• _Task to carry out_
Copy, exactly as written, the lines that begin at the one containing "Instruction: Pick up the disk" and end at the one containing "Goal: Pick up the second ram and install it". Skip any pictures in the data below.

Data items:
********

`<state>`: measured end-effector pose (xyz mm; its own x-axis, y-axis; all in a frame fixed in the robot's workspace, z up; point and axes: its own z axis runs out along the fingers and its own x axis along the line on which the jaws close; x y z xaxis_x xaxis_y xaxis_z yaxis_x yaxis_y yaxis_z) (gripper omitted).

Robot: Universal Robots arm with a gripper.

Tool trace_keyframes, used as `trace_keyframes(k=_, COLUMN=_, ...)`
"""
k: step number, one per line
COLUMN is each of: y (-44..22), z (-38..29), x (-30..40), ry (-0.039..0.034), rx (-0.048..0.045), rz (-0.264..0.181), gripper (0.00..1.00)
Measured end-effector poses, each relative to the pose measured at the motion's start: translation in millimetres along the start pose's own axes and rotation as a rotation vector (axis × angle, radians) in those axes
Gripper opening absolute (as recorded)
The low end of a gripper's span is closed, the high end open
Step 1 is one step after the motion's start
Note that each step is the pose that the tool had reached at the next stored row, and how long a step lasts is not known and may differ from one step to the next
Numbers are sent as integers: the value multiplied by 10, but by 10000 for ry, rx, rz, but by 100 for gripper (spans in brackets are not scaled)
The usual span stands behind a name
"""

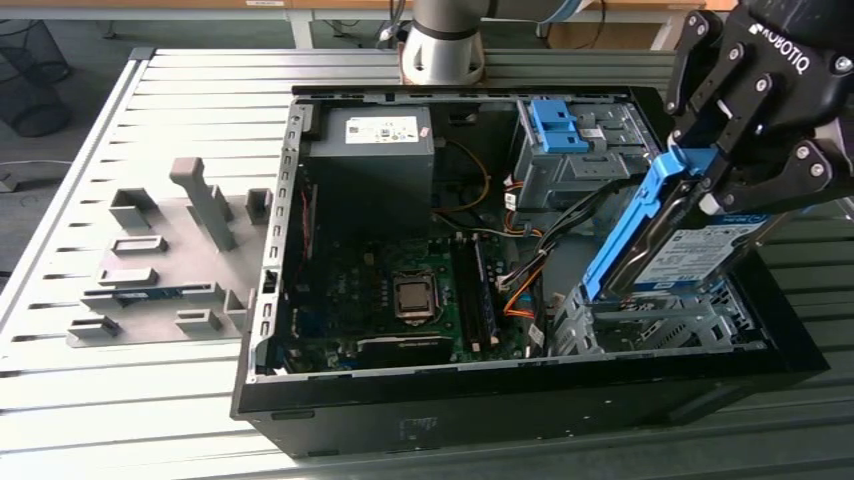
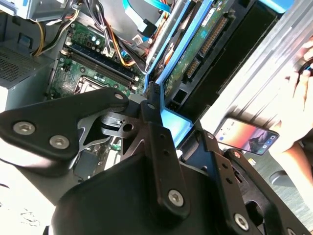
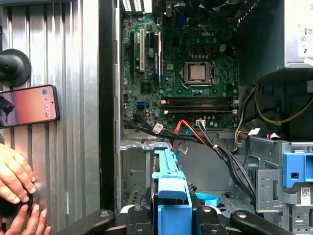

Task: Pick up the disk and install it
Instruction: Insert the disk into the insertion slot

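Holding the disk edge-on, my gripper is closed on its upper end, the fingers pressed against the bright blue caddy. In the exterior view the disk hangs steeply tilted at that view's right, its lower end just above the metal drive cage at the near right corner of the open computer case. The white-and-blue label faces the exterior view's right. In the first wrist view the blue caddy edge rises between my fingers, with the motherboard beyond it. In the second wrist view the disk's green circuit side shows. A second blue bracket sits in the far bay, right of the power supply. Left of the case, grey fixtures rest on the slatted table. A person's hand and a phone lie beside the case.
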<state>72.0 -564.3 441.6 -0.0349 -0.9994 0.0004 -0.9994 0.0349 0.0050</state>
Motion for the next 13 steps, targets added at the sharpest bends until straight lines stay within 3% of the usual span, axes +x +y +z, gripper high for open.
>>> trace_keyframes(k=13, y=-2, z=71, x=7, ry=14, rx=0, rz=3, gripper=37)
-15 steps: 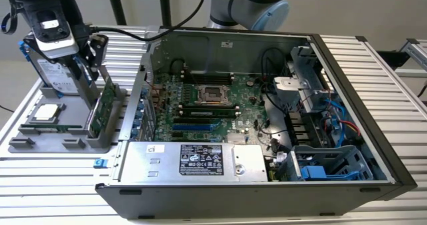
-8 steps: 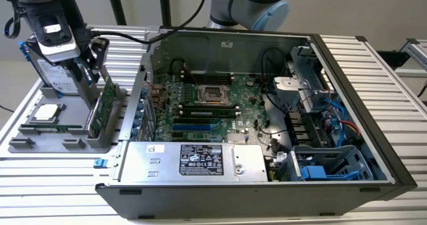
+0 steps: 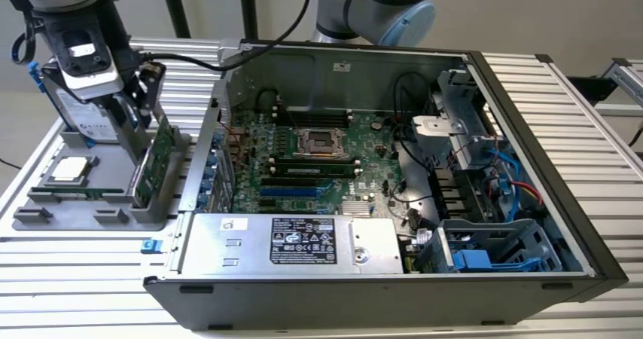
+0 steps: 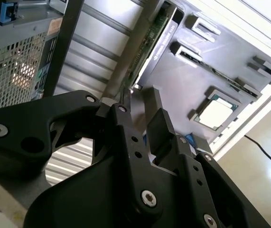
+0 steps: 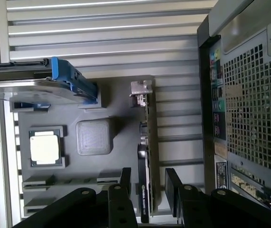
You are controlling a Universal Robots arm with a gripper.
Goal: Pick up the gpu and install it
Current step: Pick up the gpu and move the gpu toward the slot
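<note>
Spreads gripper (image 5: 149, 180) fingers (image 5: 173, 187) to either side of the gpu (image 5: 150, 137), clamping nothing. Stands on edge, slotted along the grey holder's (image 5: 121, 109) edge nearest the computer case (image 5: 249, 95), leaving its 2 flat faces free for gripping.

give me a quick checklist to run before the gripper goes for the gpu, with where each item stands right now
1. Is the gripper open: ok. In the first wrist view its fingers stand apart.
2. Is the gpu lined up in the gap: ok. The card's edge runs between the fingers in that view.
3. Is the gpu upright in the grey holder: ok. It stands on edge.
4. Are the fingers low enough to clamp the card: cannot tell.
5. Is the hard drive out of the way: ok. It sits apart from the fingers.
6. Is the computer case open with the motherboard exposed: ok.
</note>
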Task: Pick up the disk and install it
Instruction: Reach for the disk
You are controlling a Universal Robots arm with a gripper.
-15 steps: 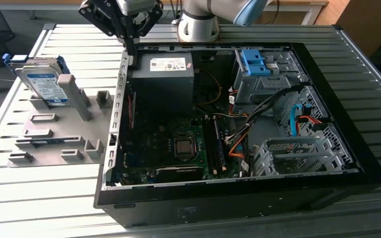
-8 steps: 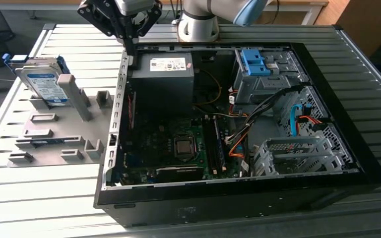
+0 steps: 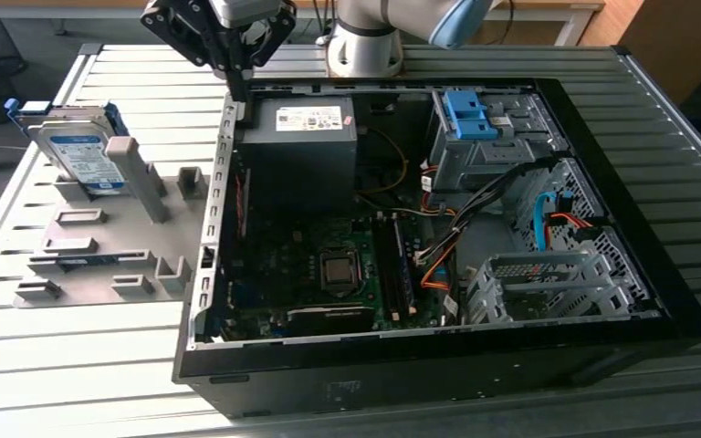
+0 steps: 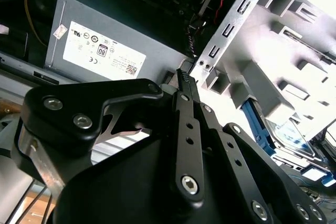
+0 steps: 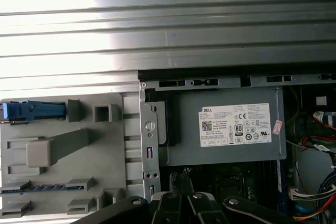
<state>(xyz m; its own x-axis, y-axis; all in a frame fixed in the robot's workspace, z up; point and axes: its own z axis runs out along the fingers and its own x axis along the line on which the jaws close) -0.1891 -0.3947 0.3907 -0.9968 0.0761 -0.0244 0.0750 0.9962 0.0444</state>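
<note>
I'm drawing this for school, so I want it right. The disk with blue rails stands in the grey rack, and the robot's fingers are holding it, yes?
Not quite. The disk does stand in the grey rack, but the fingers are not holding it. In the exterior view they hang apart from it, over the edge of the computer case, beside the power supply.

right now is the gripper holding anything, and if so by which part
Nothing is held. The gripper is shut and empty, at the edge of the computer case by the power supply. The disk stands in the grey holder, apart from it.
</note>
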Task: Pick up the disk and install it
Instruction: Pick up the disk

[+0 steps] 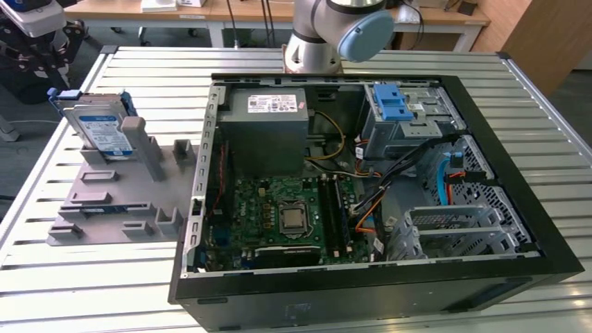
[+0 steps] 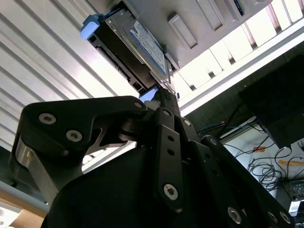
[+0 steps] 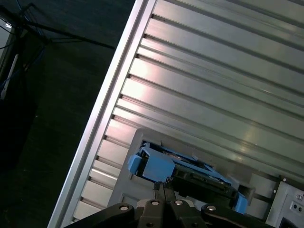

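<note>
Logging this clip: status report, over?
Gripper shut, empty, near the disk. Disk standing in grey holder, outside the open case. Nothing seen between them.

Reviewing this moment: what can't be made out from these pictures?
1. Gap between the claw and the disk: in the first wrist view the claw overlaps the blue bracket, so depth is unreadable.
2. Lower edge of the disk: in the exterior view the grey holder hides it.
3. Slots of the drive cage: in the exterior view, cables and the blue latch cover them.
</note>
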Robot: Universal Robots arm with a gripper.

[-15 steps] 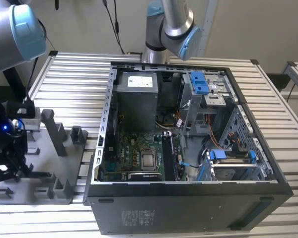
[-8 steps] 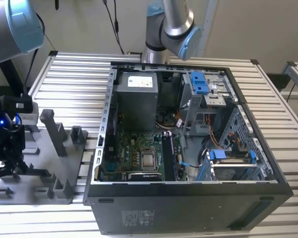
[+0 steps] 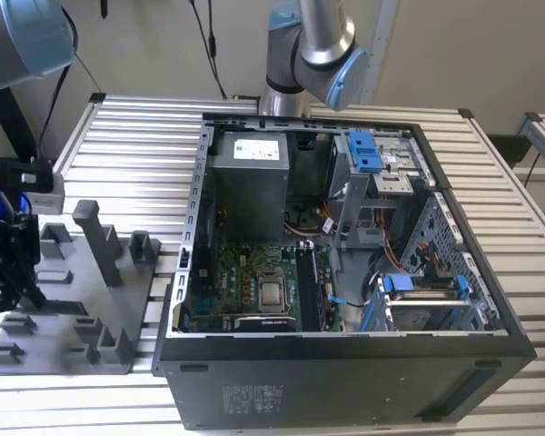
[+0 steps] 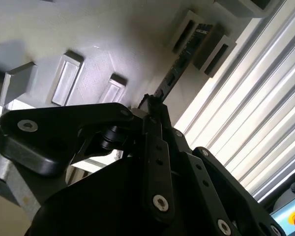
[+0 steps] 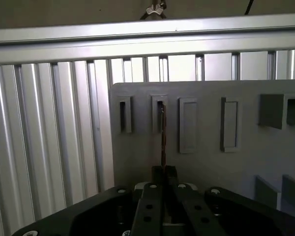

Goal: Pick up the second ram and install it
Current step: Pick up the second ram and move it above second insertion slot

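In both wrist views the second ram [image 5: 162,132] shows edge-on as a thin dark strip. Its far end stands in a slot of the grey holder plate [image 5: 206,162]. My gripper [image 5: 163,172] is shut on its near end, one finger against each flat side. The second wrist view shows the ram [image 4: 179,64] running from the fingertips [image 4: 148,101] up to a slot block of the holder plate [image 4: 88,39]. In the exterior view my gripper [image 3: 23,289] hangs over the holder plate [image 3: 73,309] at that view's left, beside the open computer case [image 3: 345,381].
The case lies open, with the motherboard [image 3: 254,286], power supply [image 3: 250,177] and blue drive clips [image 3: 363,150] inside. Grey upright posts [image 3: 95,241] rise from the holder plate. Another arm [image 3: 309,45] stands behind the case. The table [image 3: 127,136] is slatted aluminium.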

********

• _Answer box_
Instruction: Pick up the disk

[+0 steps] 
[+0 steps] 
[+0 steps] 

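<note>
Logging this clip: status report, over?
Gripper shut, empty, near the disk. Disk standing in grey holder, outside the open case. Nothing seen between them.

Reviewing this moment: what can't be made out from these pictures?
1. Gap between the claw and the disk: in the first wrist view the claw overlaps the blue bracket, so depth is unreadable.
2. Lower edge of the disk: in the exterior view the grey holder hides it.
3. Slots of the drive cage: in the exterior view, cables and the blue latch cover them.
</note>
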Robot: Universal Robots arm with a gripper.

[-15 steps] 
[-8 steps] 
[+0 steps] 
[+0 steps] 
[+0 steps] 

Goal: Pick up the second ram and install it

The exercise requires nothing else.